The church is the hope of the world. It is the instrument of God’s redemption and restoration. Which is one of the reasons why the church ought to be the best run, most effective organization on the planet. So, every once in a while we need to be brutally honest with ourselves. Are we doing everything we can to reach everyone we can? And more importantly, because we can’t do everything are we investing in the programs and strategies that will have the greatest impact in our churches, in our communities and in our world for Christ and His Kingdom?
I’m going to get a little metaphorical with an Old Testament passage. And here is where I’m going to get brutally honest. (And maybe a little negative.) In Joshua 7, the Israelites get cocky in their campaign against the Canaanites. They scout out the city of Ai and decide they don’t need to send the whole army. After all, Ai is a puny town with a bunch of girly men (according to the report.) So they send 3000 men. Why weary the whole army? Meanwhile Achan has taken some of the plunder from their last battle and buried it in his tent, directly disobeying God’s command that “everything” was to be destroyed. Consequently, Joshua’s army is routed by the girly-men at Ai and thirty-five men are killed. Joshua is in shock. He goes to God saying, “Did you bring us out here to be slaughtered by the Amorites? Maybe we should have just stayed on the other side of the Jordan River—I’m just saying.” In the end, Achan is found out (with the assistance of an old testament lottery system). He confesses; they take care of him (they take him out and stone him) and go on to defeat the Amorites at Ai. This time they take the whole army.
Let me just be bold. I think church leaders have buried some idols in the church tent. Now, I’m not talking about pornography, infidelity or some moral failure—although there is a lot of press around that. The idol that is buried in the programs of many churches is that we have made the adult worship service and ministry to adults the center of the church. I actually had a senior pastor draw me a picture of this once. Here is what it looked like.
Notice how everything is ancillary to the main thing—the worship service? He explained that the reason this must be so is because it is in the adult worship service where the Word of God is preached. (I’m not sure he knew what was going on in the kid’s classrooms.) I had to clarify that in this case it was the place where the Word of God is preached to adults. After which, a plate is passed around that adults put money into. (I know this was a bit of a cheap shot, but I couldn’t help myself.)
Here is the bottomline—we’ve gotten a little cocky about the effectiveness of our adult strategy. We have only mobilized a portion of the army at only a segment of the population. And, we are getting routed. The influence of the church is declining and future leaders are going undeveloped.
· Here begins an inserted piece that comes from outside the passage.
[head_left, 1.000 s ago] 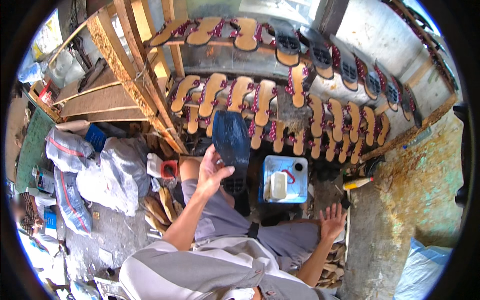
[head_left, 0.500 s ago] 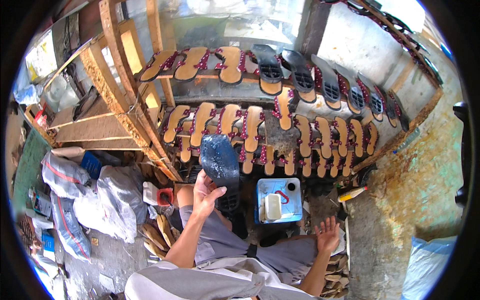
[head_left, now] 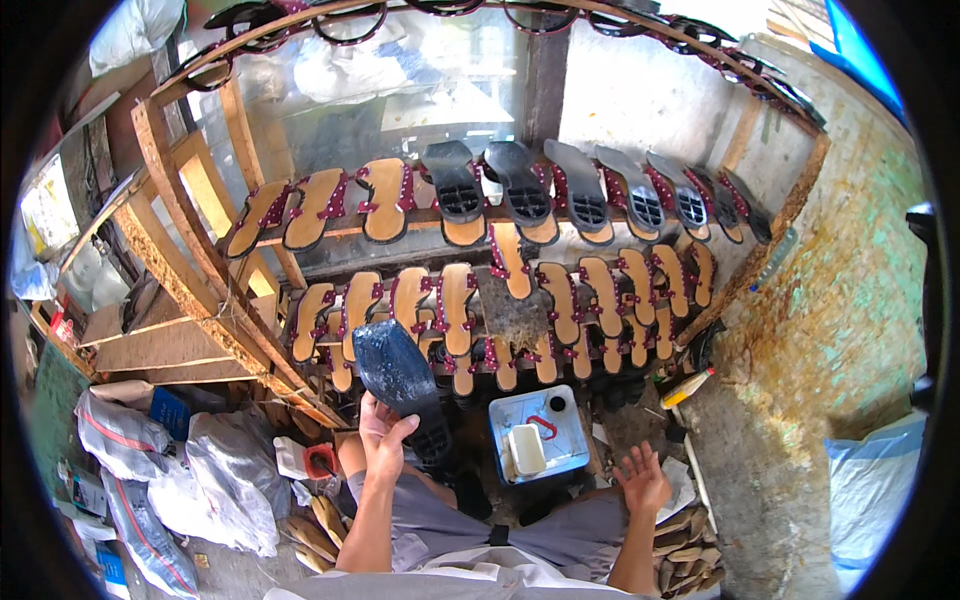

Henrietta Mears said ages ago that when you look at most churches–their programming, their staff, and their budgets–it appears that children must first become prodigals, then we will go about putting together elaborate programs and events to save them. Think about all of the money, volunteers and resources be put behind outreach events for adults. What if we reversed this? What could you do in your community if the worship department gave you the Christmas Pageant Budget? What if all of those countless volunteer hours spent in rehearsals beginning in July (Christmas in July?) were spent praying for children and families, calling and visiting families and their children, and equipping people to become better small group leaders and Sunday school teachers for all of the families that will show up in the fall? What if the adult Sunday school class that has been meeting for the last ten years, disbanded and took all of that knowledge and wisdom they acquired and committed to investing in a small group of kids every week for an entire year? Isn’t that the kind of small group leader or Sunday school teacher we all want for our kids?
A few weeks ago, I wrote a post about the fact that Jesus put the child in the midst of His ministry and therefore we should put the child in the midst of the church. Not only do I believe that God blesses this, but that if we were really honest this would be the most strategic use of our resources and it would bear the most fruit for the Kingdom of God in the future. I.e. putting children in the middle of the church is a great growth strategy–maybe because it was Jesus’ strategy. Christianity has always been a youth movement.
What would the next generation look like if a church invested in its youngest members? Would we need as many Christmas Pageants and Easter events? Maybe with enough resources we could do VBS every Sunday!